Für diese Recherchen gab es den Pulitzer-Preis

New York - Die Nachrichtenagentur AP hat den begehrten Pulitzer-Preis erhalten. Sie hatte in einer Artikelserie einen Skandal aufgedeckt. Welche Recherchen noch ausgezeichnet wurden.

In mehreren Artikeln enthüllte die AP, dass die Beamten der New Yorker Polizei mithilfe eines CIA-Mitarbeiters mehrheitlich von Muslimen bewohnte Viertel, sowie Firmen und Gotteshäuser ausspionierten, um Terroranschläge zu vereiteln.

Der zweite Pulitzer-Preis für investigative Recherche ging an die “Seattle Times“ für eine Serie von Berichten über Fälle, in denen Patienten mit chronischen Schmerzen versehentlich eine Überdosis Methadon erhielten. Ebenfalls ausgezeichnet wurde der “Philadelphia Inquirer“ für seine Berichte über die umfassende Gewalt an Schulen der Stadt.

Die AP-Serie zeigte, dass die Polizei systematisch Predigten auswertete, Beamte in Universitäten einschleuste und unbescholtene Bürger fotografierte. Einzelpersonen und Gruppen wurden überwacht, obwohl es keine Hinweise auf Verbindungen zu Terrorismus gab. Polizeichef Raymond Kelly und Bürgermeister Michael Bloomberg haben das Programm als legales Mittel verteidigt, um die Stadt zu schützen.

Preis für Aufdeckung von vertuschtem Missbrauchskandal

Die “Patriot-News“ in Harrisburg im US-Staat Pennsylvania erhielten den Pulitzer-Preis für Lokaljournalismus. Ihre Redakteure deckten einen über Jahre vertuschten Missbrauchskandal auf, der einen der berühmtesten Collage-Football-Trainer der USA seinen Posten kostete. Die “New York Times“ erhielt zwei Pulitzer-Preise für ihre Erklärstücke und ihre internationale Berichterstattung. Erstmals gewann auch die Online-Zeitung “Huffington Post“ einen Pulitzer-Preis.

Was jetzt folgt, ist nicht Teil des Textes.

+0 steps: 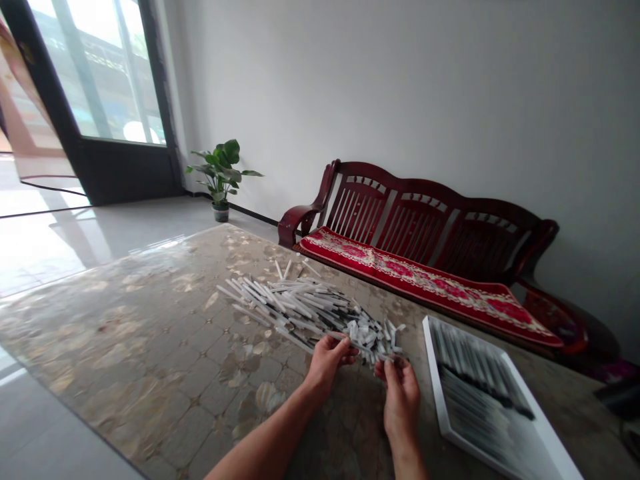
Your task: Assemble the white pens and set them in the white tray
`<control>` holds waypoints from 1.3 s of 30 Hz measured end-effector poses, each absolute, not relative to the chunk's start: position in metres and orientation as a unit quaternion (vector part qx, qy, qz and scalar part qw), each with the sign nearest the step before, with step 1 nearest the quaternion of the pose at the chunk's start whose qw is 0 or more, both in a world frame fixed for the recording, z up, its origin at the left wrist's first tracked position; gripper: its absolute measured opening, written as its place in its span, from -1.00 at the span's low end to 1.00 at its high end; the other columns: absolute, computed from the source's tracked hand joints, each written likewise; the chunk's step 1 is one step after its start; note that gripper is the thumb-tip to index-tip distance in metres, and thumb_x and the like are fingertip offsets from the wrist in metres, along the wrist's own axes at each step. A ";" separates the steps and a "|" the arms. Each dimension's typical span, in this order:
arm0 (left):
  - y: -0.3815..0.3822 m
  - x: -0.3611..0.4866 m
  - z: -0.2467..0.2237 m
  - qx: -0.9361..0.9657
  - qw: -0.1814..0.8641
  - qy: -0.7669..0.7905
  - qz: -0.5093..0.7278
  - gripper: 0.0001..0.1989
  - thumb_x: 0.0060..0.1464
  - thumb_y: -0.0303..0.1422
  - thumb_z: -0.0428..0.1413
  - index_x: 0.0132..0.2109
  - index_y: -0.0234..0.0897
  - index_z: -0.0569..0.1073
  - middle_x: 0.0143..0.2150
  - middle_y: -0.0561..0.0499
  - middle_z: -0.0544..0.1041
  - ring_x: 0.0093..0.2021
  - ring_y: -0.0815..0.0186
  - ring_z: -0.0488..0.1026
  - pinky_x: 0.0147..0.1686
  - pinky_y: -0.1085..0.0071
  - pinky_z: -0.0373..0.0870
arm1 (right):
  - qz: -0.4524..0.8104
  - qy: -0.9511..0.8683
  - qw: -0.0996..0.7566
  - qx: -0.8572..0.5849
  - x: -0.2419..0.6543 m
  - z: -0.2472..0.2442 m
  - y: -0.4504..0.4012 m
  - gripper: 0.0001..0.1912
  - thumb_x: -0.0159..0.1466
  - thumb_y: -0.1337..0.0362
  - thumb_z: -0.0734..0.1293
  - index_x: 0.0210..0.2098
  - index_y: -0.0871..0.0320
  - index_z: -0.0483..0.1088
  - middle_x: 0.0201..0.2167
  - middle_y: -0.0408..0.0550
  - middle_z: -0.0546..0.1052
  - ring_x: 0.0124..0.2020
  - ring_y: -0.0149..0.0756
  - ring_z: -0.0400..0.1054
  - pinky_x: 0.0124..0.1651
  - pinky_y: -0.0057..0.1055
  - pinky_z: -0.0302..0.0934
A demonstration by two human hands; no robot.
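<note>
While your left hand [327, 363] and right hand [400, 400] pinch a thin white stick [363, 347] between them, the heap of sticks [295, 303] lies just behind it, left of the white tray [439, 380].

This looks like the front room of a home or a small shopfront; the pictures do not settle which. A tall glass door [103, 73] lets daylight onto a glossy tile floor [75, 240]. A dark wooden sofa [420, 207] with a red floral cushion [400, 273] stands against a plain white wall [400, 87], and a potted plant [221, 172] sits in the corner. A marble-patterned bench [125, 333] fills the foreground.
</note>
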State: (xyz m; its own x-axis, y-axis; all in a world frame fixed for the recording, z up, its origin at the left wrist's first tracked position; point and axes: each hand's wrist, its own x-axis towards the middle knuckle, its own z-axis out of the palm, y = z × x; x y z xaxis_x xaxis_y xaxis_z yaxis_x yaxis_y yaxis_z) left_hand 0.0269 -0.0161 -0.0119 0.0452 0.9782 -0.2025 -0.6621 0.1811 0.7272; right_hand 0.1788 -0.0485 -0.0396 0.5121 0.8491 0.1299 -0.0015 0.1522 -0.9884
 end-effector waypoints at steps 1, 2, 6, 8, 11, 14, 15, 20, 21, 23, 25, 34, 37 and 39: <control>-0.016 0.027 -0.012 0.231 0.688 0.346 0.595 -0.53 -0.36 -0.11 0.44 -0.37 -0.31 0.47 -0.49 0.09 0.55 -0.46 0.32 0.55 -0.46 0.46 0.44 | 0.331 -0.369 0.665 -0.558 0.177 -0.040 -0.048 -0.53 0.12 -0.09 0.40 -0.16 0.11 0.34 -0.32 -0.09 0.57 -0.31 -0.20 0.51 -0.22 -0.30 0.41; -0.017 0.028 -0.012 0.234 0.689 0.346 0.592 -0.53 -0.36 -0.12 0.44 -0.37 -0.31 0.48 -0.50 0.10 0.55 -0.46 0.33 0.55 -0.46 0.46 0.44 | 0.339 -0.365 0.668 -0.553 0.176 -0.041 -0.047 -0.51 0.10 -0.10 0.42 -0.17 0.12 0.35 -0.32 -0.11 0.57 -0.31 -0.21 0.51 -0.21 -0.30 0.41; -0.018 0.029 -0.013 0.246 0.695 0.344 0.582 -0.55 -0.36 -0.13 0.44 -0.37 -0.30 0.48 -0.50 0.10 0.56 -0.46 0.33 0.54 -0.45 0.46 0.45 | 0.356 -0.357 0.672 -0.543 0.170 -0.041 -0.045 -0.49 0.04 -0.10 0.46 -0.19 0.13 0.40 -0.33 -0.13 0.59 -0.33 -0.23 0.51 -0.21 -0.31 0.40; -0.018 0.029 -0.015 0.251 0.696 0.343 0.578 -0.55 -0.34 -0.13 0.43 -0.36 -0.30 0.48 -0.48 0.09 0.57 -0.46 0.33 0.55 -0.44 0.45 0.46 | 0.350 -0.365 0.667 -0.548 0.169 -0.040 -0.045 -0.48 0.03 -0.10 0.46 -0.18 0.13 0.44 -0.30 -0.09 0.60 -0.33 -0.22 0.51 -0.21 -0.31 0.40; -0.019 0.029 -0.018 0.260 0.692 0.339 0.582 -0.56 -0.31 -0.13 0.43 -0.34 -0.29 0.47 -0.46 0.09 0.58 -0.44 0.32 0.56 -0.42 0.44 0.47 | 0.347 -0.378 0.652 -0.559 0.168 -0.038 -0.046 -0.50 0.02 -0.10 0.46 -0.20 0.14 0.49 -0.30 -0.06 0.62 -0.34 -0.19 0.51 -0.22 -0.29 0.41; -0.020 0.028 -0.022 0.279 0.680 0.328 0.594 -0.57 -0.26 -0.13 0.41 -0.33 -0.29 0.47 -0.46 0.09 0.57 -0.45 0.32 0.56 -0.42 0.42 0.48 | 0.377 -0.365 0.640 -0.561 0.167 -0.038 -0.048 -0.52 0.00 -0.09 0.47 -0.25 0.13 0.50 -0.39 -0.09 0.62 -0.39 -0.19 0.50 -0.27 -0.29 0.41; -0.021 0.028 -0.023 0.290 0.674 0.322 0.598 -0.58 -0.24 -0.12 0.40 -0.33 -0.30 0.46 -0.46 0.08 0.57 -0.45 0.32 0.55 -0.42 0.42 0.49 | 0.395 -0.350 0.640 -0.559 0.166 -0.039 -0.048 -0.52 -0.01 -0.08 0.48 -0.25 0.13 0.50 -0.41 -0.10 0.62 -0.41 -0.20 0.50 -0.28 -0.29 0.40; -0.024 0.028 -0.026 0.360 0.637 0.296 0.614 -0.62 -0.13 -0.11 0.36 -0.31 -0.30 0.47 -0.47 0.08 0.55 -0.47 0.34 0.53 -0.41 0.41 0.50 | 0.490 -0.235 0.651 -0.530 0.161 -0.039 -0.052 -0.49 -0.13 0.00 0.56 -0.27 0.13 0.47 -0.47 -0.14 0.62 -0.47 -0.25 0.50 -0.37 -0.35 0.38; -0.024 0.027 -0.026 0.371 0.633 0.293 0.613 -0.62 -0.12 -0.12 0.36 -0.31 -0.30 0.47 -0.47 0.07 0.55 -0.47 0.34 0.53 -0.41 0.41 0.50 | 0.506 -0.222 0.646 -0.526 0.161 -0.037 -0.053 -0.48 -0.16 0.02 0.57 -0.28 0.13 0.46 -0.47 -0.15 0.62 -0.47 -0.25 0.50 -0.38 -0.35 0.38; -0.023 0.026 -0.025 0.385 0.635 0.290 0.603 -0.63 -0.11 -0.12 0.35 -0.31 -0.30 0.47 -0.46 0.06 0.56 -0.46 0.34 0.54 -0.42 0.42 0.50 | 0.528 -0.225 0.632 -0.521 0.163 -0.033 -0.055 -0.48 -0.19 0.04 0.59 -0.30 0.13 0.46 -0.47 -0.15 0.62 -0.47 -0.24 0.50 -0.38 -0.35 0.38; -0.022 0.023 -0.024 0.388 0.646 0.293 0.588 -0.61 -0.13 -0.11 0.36 -0.31 -0.30 0.47 -0.46 0.05 0.57 -0.46 0.32 0.54 -0.43 0.43 0.49 | 0.536 -0.263 0.608 -0.523 0.167 -0.028 -0.057 -0.49 -0.16 0.01 0.58 -0.30 0.13 0.46 -0.47 -0.14 0.61 -0.46 -0.23 0.50 -0.37 -0.34 0.38; -0.026 0.016 -0.019 0.419 0.692 0.289 0.512 -0.60 -0.18 -0.11 0.38 -0.32 -0.30 0.49 -0.46 0.03 0.58 -0.43 0.30 0.53 -0.43 0.43 0.47 | 0.404 -0.588 0.367 -0.597 0.196 0.010 -0.068 -0.68 0.15 0.11 0.34 -0.22 0.14 0.58 -0.34 -0.07 0.63 -0.28 -0.17 0.49 -0.27 -0.37 0.30; -0.028 0.017 -0.020 0.423 0.705 0.287 0.491 -0.59 -0.20 -0.10 0.39 -0.33 -0.30 0.49 -0.47 0.03 0.57 -0.43 0.29 0.54 -0.43 0.42 0.46 | 0.340 -0.653 0.320 -0.596 0.198 0.020 -0.073 -0.70 0.19 0.24 0.26 -0.18 0.12 0.58 -0.22 -0.06 0.64 -0.14 -0.16 0.48 -0.07 -0.34 0.28; -0.028 0.018 -0.022 0.434 0.708 0.288 0.477 -0.59 -0.21 -0.09 0.39 -0.33 -0.31 0.50 -0.48 0.03 0.56 -0.44 0.29 0.53 -0.43 0.42 0.45 | 0.308 -0.668 0.291 -0.612 0.198 0.023 -0.077 -0.70 0.19 0.27 0.25 -0.18 0.11 0.57 -0.21 -0.05 0.64 -0.14 -0.16 0.48 -0.06 -0.35 0.26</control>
State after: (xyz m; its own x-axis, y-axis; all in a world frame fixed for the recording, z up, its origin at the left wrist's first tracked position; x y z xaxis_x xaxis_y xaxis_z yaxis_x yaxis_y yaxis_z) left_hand 0.0179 -0.0284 -0.0218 0.3792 0.9253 0.0070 -0.4254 0.1676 0.8894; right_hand 0.1983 -0.0771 0.0226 -0.0821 0.9966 0.0117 0.6387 0.0616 -0.7670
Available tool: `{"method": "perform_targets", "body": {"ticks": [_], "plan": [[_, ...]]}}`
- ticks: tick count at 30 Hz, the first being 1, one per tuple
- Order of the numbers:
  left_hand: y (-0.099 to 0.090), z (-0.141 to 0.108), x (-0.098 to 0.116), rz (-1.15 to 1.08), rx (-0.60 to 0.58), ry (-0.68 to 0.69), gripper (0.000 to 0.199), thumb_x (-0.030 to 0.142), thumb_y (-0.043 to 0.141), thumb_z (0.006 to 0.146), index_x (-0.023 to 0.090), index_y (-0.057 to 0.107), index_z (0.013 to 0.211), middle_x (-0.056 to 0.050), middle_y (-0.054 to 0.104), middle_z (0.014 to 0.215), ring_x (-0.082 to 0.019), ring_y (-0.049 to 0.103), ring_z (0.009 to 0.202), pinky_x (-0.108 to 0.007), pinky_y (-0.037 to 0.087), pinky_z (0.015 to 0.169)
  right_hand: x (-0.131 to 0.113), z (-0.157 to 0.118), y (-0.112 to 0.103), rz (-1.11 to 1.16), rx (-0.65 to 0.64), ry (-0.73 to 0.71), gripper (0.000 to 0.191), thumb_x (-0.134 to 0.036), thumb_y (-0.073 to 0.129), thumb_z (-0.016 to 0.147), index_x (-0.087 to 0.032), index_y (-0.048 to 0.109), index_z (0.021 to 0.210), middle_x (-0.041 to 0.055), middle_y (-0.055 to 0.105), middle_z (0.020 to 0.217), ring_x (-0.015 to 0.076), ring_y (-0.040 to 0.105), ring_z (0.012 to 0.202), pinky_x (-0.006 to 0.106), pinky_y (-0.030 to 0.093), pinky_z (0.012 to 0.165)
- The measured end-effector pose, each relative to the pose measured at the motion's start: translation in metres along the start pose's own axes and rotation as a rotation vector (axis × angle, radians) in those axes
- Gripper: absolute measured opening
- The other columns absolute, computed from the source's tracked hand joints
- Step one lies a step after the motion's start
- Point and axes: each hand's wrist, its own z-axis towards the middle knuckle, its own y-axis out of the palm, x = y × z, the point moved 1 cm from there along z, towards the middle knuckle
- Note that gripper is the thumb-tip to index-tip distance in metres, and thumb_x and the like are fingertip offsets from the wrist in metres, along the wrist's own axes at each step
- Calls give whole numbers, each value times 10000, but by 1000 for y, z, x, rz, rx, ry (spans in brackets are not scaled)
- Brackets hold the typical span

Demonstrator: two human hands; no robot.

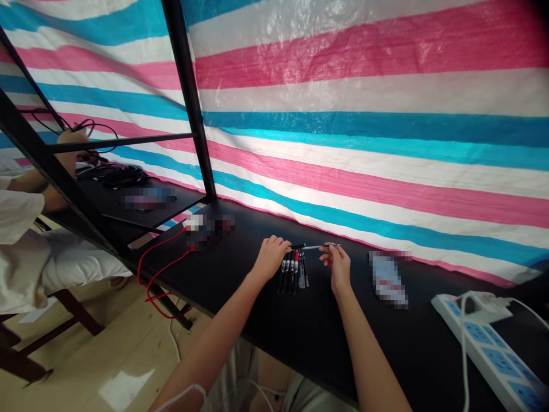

Die Mitarbeiter der “Tuscaloosa News“ aus dem Staat Alabama wurden für ihre Berichterstattung über einen tödlichen Tornado ausgezeichnet. Die Jury honorierte ihre Verschmelzung traditioneller Reportage mit der Nutzung sozialer Medien, durch die die Zeitung in Echtzeit informierte und auch bei der Suche nach Vermissten half, während weiterhin trotz Stromausfall in die Tiefe gehende Geschichten für den Druck produziert wurden.